How to bring in archival materials such as Crabb and Shubb’s first sketches and drawings of the map, Shubb’s memoir, and other “data,” as it were, that contextualizes the map more robustly?
And how do we generate active, enriching, satisfying secondary scholarship and interpretation about the map? I think one way is to locate the digital, interactive version of this strange geographic representation at the center of a roundtable of investigation by inviting scholars, aficionados, musicians, educators, and students to use the digital version to create. As digital scholars we need to expand access not only to primary sources, but also to the historiographic debates about them.
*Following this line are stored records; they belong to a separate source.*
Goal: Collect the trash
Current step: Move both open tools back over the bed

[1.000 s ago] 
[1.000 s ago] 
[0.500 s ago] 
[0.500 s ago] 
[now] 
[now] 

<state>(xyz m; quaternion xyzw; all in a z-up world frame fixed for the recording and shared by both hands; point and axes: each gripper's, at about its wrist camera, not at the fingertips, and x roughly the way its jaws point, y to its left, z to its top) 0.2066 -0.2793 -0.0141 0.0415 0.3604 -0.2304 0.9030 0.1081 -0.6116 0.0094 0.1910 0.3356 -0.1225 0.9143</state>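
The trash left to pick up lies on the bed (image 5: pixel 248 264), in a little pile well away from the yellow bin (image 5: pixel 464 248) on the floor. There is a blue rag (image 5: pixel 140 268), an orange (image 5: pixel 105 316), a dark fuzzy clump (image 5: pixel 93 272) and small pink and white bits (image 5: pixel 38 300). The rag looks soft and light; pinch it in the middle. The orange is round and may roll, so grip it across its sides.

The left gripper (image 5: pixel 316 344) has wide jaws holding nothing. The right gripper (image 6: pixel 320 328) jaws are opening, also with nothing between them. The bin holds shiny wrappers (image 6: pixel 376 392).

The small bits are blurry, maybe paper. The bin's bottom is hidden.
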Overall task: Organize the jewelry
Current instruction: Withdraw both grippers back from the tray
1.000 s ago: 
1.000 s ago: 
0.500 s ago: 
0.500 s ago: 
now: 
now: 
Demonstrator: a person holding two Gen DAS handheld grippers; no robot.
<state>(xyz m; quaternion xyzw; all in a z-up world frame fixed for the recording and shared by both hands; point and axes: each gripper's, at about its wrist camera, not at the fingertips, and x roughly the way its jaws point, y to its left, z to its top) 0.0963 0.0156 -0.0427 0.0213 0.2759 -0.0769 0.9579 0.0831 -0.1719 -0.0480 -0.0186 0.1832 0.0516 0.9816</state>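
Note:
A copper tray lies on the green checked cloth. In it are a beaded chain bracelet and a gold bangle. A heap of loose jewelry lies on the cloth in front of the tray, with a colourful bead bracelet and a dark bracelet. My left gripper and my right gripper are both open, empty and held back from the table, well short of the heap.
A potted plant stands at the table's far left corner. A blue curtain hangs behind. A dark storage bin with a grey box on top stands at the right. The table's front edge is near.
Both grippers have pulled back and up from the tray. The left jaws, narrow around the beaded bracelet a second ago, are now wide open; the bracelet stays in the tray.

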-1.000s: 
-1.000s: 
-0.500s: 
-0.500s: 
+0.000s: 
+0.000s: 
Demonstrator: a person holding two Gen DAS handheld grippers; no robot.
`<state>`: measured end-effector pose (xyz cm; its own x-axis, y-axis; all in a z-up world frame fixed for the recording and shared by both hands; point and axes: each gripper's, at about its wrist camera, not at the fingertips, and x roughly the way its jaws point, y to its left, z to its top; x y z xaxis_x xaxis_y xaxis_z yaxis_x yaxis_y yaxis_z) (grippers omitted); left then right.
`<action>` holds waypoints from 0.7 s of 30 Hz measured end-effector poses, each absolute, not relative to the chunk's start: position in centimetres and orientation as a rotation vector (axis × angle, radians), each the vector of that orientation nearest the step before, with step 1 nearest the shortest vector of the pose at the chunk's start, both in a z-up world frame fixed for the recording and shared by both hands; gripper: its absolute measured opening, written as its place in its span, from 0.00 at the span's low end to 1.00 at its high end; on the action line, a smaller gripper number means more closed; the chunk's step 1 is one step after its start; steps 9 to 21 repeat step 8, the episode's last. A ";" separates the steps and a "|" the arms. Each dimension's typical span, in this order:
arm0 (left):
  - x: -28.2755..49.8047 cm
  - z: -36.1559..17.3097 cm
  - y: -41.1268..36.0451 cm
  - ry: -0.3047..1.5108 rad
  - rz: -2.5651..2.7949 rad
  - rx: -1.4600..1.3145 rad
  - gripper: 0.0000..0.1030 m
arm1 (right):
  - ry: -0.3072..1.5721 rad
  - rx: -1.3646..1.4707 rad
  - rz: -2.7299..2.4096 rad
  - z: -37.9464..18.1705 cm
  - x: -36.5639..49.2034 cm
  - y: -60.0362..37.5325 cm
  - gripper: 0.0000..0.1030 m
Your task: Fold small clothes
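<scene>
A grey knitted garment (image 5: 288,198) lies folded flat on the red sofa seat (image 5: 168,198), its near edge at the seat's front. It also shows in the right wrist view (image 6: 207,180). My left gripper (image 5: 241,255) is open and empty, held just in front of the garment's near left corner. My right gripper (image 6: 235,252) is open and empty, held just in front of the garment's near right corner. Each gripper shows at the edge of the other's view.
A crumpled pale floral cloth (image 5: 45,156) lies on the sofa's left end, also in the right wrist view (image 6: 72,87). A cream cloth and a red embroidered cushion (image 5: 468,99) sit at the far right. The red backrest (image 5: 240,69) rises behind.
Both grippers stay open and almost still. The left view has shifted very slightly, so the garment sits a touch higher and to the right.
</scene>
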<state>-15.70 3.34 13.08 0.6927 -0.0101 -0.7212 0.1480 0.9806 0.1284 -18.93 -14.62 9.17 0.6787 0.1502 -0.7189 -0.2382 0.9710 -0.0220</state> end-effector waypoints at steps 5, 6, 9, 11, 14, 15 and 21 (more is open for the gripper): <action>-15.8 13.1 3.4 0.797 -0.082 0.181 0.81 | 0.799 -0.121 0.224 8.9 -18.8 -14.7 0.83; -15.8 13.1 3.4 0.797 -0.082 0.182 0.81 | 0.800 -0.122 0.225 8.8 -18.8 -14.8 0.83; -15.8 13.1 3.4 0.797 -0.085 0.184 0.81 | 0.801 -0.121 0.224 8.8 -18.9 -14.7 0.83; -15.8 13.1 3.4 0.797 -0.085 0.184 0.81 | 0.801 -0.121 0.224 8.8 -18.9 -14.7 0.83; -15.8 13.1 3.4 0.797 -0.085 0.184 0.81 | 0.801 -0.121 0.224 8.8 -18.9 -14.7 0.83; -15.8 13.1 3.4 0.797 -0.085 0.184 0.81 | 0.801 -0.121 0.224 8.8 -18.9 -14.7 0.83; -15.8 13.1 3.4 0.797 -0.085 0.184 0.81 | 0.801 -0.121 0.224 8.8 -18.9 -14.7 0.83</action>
My hunch is that public audiences hunger for both: getting to encounter and engage with primary materials and learning more about what specialized scholars are arguing about in terms of their historical significance.
We also might offer lesson plans for educators, and the capability for users to add information about particular names and impressions of particular aspects of the map. We might even create a digital tool for visitors to revise Humbead’s Revised Map of the World itself in new permutations that are fun, strange, and provocative of fresh, original perspectives, interpretations, and analyses of this image and all that it contains (or is missing, or problematically represents).
So here is a sampling of sights and sounds emanating from the Digital Berkeley Folk Music Festival Project. If we have time I can talk about some other aspects of it, too, such as my developing work on image signification for historical interpretation. For now, I hope we have plenty to sing about, and I’m also ready for your criticisms, queries, thoughts, ideas.